## Work request
In the data below, find the lines containing "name" and say how many there are, nothing more.

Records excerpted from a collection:
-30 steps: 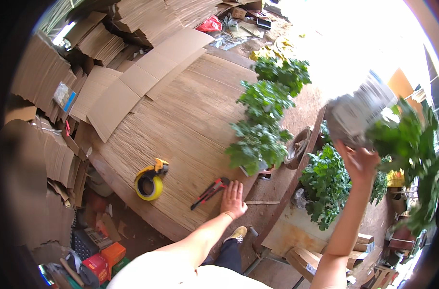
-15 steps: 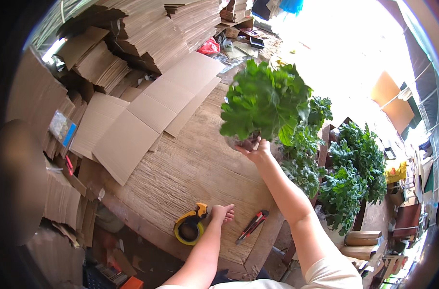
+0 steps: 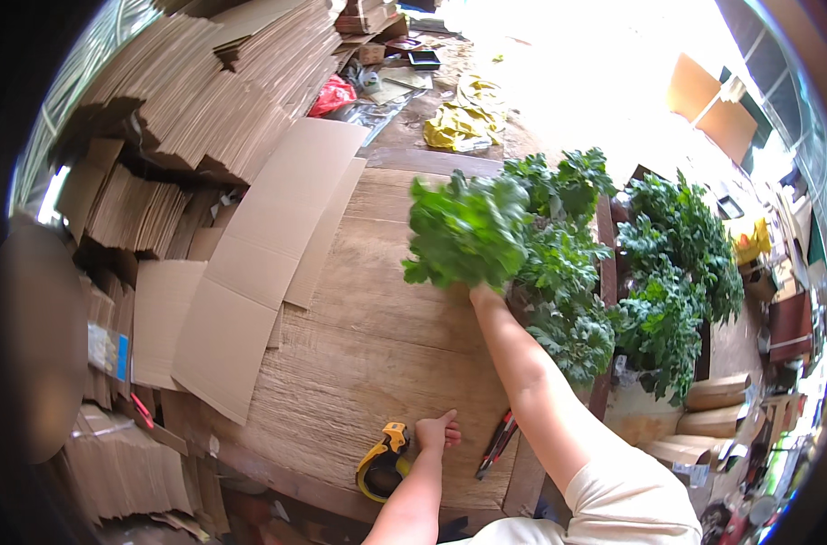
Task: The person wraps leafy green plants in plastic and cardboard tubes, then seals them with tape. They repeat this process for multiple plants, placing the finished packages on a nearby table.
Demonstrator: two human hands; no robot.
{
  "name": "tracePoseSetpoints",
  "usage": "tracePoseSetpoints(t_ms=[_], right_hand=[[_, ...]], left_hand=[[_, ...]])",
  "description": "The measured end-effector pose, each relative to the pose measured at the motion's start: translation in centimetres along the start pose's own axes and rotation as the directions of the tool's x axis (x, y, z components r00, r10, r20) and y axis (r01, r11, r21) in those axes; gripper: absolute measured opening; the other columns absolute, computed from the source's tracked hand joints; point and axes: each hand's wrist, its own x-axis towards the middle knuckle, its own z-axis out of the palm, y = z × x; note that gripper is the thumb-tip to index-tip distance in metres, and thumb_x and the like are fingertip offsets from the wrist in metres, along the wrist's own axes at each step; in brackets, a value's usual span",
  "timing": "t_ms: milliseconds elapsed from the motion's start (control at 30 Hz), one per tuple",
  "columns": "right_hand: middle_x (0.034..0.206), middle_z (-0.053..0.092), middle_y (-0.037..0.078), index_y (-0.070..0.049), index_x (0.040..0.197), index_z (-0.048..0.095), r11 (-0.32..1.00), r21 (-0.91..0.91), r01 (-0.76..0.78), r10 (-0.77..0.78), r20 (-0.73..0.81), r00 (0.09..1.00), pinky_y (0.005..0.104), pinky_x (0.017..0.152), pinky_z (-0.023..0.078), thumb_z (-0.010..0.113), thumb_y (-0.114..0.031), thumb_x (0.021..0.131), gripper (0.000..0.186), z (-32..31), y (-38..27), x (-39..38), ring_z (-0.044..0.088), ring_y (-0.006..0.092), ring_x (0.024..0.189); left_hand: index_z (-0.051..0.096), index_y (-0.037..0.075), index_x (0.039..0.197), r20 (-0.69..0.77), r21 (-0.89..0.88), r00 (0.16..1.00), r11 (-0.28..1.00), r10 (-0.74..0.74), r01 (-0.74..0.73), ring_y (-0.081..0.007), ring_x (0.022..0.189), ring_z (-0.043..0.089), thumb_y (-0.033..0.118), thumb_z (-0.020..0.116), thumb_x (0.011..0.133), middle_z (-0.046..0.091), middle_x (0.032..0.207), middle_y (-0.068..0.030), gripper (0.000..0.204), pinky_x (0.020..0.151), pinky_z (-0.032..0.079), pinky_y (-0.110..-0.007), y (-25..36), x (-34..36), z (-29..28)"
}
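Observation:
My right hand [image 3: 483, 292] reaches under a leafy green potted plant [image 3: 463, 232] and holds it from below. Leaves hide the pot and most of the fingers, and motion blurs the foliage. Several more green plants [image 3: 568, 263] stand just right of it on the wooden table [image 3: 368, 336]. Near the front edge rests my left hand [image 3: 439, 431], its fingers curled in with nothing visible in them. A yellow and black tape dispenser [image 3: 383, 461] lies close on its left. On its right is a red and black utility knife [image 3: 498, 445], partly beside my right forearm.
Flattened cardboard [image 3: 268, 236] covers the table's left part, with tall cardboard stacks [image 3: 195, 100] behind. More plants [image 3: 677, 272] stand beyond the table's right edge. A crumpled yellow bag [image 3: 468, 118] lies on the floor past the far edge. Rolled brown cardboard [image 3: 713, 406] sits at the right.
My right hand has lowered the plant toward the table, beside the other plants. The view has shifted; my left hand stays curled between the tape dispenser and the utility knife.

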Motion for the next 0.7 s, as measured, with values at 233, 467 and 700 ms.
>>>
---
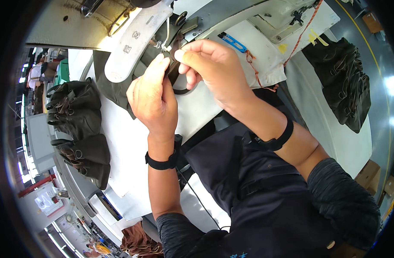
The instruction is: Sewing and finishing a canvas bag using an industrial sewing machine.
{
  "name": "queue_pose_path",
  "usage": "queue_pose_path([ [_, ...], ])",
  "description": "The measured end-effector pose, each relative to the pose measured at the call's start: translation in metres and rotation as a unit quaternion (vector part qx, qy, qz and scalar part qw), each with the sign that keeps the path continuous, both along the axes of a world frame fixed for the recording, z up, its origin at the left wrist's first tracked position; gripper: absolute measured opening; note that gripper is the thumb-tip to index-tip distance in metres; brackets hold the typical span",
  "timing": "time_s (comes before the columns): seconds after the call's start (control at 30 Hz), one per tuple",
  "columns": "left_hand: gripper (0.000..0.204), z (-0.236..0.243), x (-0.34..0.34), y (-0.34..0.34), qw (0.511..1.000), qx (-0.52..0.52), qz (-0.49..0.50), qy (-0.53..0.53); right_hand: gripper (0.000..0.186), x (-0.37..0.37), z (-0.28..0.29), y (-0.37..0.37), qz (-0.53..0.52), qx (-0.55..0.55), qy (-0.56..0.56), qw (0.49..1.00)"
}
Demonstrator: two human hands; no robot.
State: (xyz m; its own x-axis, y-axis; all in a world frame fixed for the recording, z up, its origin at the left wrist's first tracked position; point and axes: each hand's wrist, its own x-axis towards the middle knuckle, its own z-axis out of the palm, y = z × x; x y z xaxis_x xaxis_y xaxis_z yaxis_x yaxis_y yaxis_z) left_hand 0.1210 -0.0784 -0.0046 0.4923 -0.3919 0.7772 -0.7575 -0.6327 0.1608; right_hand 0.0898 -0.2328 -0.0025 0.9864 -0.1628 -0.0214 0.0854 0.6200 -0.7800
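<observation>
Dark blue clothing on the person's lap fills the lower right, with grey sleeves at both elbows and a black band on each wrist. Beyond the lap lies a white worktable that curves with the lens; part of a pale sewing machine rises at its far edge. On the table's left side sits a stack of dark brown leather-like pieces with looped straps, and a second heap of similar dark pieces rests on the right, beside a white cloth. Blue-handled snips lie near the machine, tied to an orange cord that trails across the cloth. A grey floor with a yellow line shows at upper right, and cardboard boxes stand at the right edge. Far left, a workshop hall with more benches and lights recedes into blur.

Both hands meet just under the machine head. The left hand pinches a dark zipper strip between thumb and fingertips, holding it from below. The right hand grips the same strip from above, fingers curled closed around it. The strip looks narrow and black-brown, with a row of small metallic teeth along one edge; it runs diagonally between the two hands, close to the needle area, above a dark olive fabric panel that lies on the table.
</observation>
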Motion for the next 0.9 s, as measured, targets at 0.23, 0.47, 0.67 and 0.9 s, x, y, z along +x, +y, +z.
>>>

## The completed task
2